- PROBLEM:
In the listing below, find the line that contains "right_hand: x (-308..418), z" and the line that contains "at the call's". Quote both and every line between them, exactly, and nothing more.

▬▬▬▬▬▬

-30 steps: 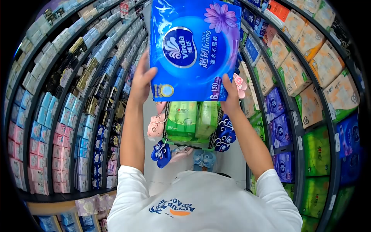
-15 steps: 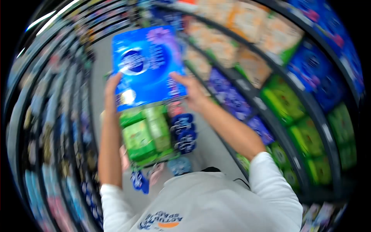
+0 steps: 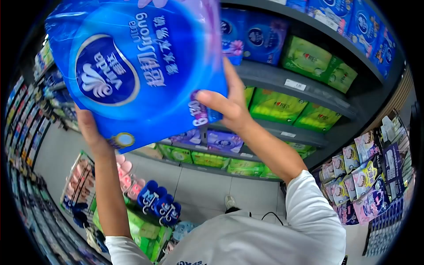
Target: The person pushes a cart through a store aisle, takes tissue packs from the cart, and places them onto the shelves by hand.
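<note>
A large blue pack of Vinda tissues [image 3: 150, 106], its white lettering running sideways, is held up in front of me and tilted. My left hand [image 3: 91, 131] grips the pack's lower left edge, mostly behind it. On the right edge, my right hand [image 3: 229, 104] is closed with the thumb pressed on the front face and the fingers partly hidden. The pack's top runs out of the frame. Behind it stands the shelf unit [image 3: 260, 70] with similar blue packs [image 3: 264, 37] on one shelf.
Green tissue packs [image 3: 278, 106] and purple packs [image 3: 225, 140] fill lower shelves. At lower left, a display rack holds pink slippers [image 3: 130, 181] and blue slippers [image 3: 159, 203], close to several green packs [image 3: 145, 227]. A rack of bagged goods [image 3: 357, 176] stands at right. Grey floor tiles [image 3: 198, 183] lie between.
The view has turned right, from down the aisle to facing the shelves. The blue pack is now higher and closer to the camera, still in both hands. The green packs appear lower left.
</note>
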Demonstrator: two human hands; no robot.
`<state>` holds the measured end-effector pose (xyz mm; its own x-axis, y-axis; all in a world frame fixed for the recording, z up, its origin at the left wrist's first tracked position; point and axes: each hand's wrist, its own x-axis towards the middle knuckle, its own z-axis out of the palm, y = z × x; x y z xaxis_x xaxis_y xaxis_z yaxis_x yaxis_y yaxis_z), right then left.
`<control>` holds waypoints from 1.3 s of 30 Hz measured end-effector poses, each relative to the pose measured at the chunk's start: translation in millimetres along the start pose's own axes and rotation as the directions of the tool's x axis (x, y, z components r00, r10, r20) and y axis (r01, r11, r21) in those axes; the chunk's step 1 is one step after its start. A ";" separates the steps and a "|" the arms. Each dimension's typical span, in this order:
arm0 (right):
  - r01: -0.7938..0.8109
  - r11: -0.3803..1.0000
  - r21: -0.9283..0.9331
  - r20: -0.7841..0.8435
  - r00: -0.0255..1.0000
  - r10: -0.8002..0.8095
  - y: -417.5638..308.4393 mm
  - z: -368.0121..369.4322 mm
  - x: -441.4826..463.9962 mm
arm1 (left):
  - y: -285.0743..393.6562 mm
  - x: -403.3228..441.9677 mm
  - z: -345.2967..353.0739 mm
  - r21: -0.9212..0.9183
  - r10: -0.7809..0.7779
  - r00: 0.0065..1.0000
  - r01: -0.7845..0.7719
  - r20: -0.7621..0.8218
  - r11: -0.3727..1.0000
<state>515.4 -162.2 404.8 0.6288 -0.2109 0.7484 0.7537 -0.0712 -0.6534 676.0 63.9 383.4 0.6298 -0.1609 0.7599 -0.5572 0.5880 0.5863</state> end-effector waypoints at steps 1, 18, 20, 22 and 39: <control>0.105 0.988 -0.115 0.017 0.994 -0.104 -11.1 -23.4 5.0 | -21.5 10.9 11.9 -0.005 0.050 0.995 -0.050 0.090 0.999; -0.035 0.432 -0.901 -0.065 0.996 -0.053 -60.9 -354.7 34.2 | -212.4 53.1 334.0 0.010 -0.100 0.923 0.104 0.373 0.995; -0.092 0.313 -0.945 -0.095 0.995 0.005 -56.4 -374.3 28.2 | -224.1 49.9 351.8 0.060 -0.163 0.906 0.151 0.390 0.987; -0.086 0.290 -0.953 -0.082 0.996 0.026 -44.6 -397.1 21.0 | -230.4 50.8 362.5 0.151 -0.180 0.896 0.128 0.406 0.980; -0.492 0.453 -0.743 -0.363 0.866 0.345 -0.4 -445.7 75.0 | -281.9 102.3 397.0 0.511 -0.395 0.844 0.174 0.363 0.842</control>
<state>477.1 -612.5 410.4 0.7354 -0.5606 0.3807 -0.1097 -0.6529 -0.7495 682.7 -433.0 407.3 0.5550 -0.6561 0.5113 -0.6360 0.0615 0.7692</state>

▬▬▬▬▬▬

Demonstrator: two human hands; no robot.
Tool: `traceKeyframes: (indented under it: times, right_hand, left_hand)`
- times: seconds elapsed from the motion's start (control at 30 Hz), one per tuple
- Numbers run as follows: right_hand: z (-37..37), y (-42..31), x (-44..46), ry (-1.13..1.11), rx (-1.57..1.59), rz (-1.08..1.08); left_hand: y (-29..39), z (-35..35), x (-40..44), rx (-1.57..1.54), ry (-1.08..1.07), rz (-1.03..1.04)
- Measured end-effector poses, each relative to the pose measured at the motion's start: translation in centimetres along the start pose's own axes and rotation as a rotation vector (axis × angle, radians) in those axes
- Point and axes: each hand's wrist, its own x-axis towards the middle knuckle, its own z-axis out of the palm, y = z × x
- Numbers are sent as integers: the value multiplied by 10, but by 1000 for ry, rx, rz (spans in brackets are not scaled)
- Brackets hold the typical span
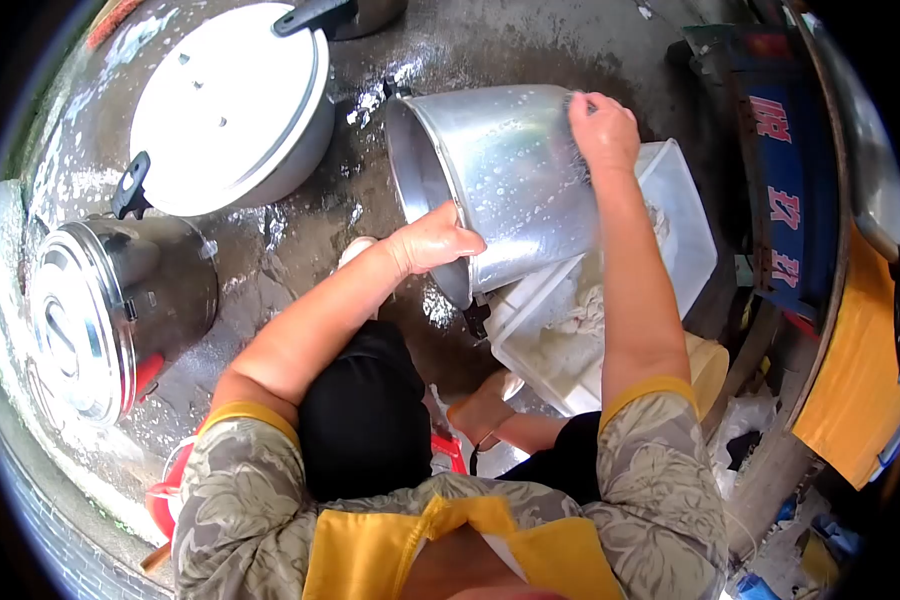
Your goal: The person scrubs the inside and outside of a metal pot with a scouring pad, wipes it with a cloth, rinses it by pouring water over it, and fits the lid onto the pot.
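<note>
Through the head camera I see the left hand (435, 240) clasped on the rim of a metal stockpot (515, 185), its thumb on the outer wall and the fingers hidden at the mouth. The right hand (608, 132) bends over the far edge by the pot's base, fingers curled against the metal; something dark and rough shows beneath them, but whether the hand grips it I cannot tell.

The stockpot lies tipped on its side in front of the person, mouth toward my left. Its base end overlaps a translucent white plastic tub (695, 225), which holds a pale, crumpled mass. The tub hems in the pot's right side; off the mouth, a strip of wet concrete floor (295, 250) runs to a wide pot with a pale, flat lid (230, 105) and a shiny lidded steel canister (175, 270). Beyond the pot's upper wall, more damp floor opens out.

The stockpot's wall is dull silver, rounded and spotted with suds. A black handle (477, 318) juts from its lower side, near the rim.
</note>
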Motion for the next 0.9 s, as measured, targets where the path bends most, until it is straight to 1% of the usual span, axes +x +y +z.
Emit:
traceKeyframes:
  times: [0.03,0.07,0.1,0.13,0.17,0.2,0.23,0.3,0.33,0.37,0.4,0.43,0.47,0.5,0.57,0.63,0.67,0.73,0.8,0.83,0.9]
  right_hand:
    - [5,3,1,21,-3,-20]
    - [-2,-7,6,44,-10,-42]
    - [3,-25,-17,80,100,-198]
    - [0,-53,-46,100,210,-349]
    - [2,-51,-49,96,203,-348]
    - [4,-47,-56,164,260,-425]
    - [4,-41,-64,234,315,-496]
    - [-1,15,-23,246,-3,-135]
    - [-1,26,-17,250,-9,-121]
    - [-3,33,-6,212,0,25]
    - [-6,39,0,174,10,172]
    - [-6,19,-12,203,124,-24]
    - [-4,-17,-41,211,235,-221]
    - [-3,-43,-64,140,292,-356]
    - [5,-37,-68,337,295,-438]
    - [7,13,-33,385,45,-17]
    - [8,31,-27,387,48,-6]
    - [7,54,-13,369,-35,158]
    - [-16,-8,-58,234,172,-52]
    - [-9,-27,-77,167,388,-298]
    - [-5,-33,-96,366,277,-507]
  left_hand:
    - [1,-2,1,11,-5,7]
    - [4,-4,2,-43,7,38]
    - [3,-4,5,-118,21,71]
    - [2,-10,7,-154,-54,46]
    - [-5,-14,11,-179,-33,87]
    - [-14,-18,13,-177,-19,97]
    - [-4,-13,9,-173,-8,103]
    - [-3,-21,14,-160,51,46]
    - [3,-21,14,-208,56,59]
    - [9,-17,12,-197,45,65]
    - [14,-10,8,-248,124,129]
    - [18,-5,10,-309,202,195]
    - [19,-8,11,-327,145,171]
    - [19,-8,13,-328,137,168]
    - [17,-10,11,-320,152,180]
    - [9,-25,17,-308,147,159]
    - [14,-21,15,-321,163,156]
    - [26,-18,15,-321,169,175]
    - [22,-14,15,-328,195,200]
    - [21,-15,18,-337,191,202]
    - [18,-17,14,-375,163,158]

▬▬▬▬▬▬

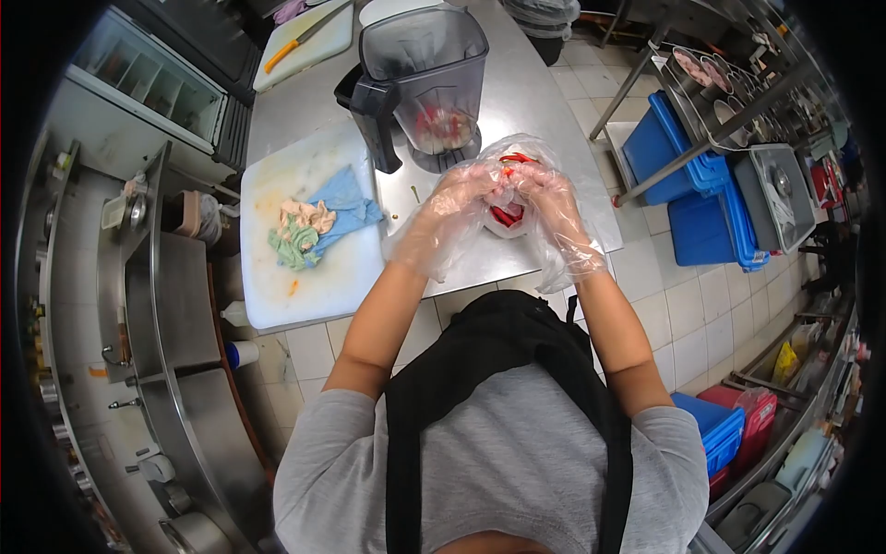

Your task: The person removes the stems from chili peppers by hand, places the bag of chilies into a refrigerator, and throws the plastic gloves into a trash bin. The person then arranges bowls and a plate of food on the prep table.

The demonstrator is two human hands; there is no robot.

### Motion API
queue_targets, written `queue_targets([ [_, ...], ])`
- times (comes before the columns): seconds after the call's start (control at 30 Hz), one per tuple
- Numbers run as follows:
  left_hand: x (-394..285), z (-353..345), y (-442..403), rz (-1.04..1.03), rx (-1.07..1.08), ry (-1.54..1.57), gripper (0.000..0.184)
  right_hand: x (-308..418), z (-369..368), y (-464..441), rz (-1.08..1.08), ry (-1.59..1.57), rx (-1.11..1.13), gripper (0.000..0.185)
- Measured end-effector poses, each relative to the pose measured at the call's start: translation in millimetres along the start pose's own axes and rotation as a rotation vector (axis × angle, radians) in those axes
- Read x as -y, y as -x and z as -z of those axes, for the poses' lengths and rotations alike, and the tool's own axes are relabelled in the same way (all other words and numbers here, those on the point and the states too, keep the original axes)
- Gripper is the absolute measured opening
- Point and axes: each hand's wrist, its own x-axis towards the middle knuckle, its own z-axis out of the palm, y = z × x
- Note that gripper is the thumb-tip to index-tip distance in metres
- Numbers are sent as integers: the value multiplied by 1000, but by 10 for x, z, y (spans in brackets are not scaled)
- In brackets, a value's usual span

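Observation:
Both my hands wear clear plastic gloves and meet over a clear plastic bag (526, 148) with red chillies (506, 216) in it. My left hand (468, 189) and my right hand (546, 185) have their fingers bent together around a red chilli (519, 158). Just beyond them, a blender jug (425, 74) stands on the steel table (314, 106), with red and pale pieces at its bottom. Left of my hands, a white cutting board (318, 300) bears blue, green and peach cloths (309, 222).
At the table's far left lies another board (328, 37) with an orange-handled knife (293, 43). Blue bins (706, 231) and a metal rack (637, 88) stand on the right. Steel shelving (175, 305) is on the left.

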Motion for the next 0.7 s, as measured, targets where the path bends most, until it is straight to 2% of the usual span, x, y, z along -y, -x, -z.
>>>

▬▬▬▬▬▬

- WRITTEN RESPONSE:
  right_hand: x (-308..418), z (-369..368), y (-464..441), rz (-1.08..1.08), ry (-1.59..1.57), rx (-1.11..1.13), gripper (0.000..0.185)
- Measured end-effector poses, each relative to the pose measured at the call's start: translation in millimetres along the start pose's own axes and rotation as a rotation vector (axis × angle, radians) in those axes

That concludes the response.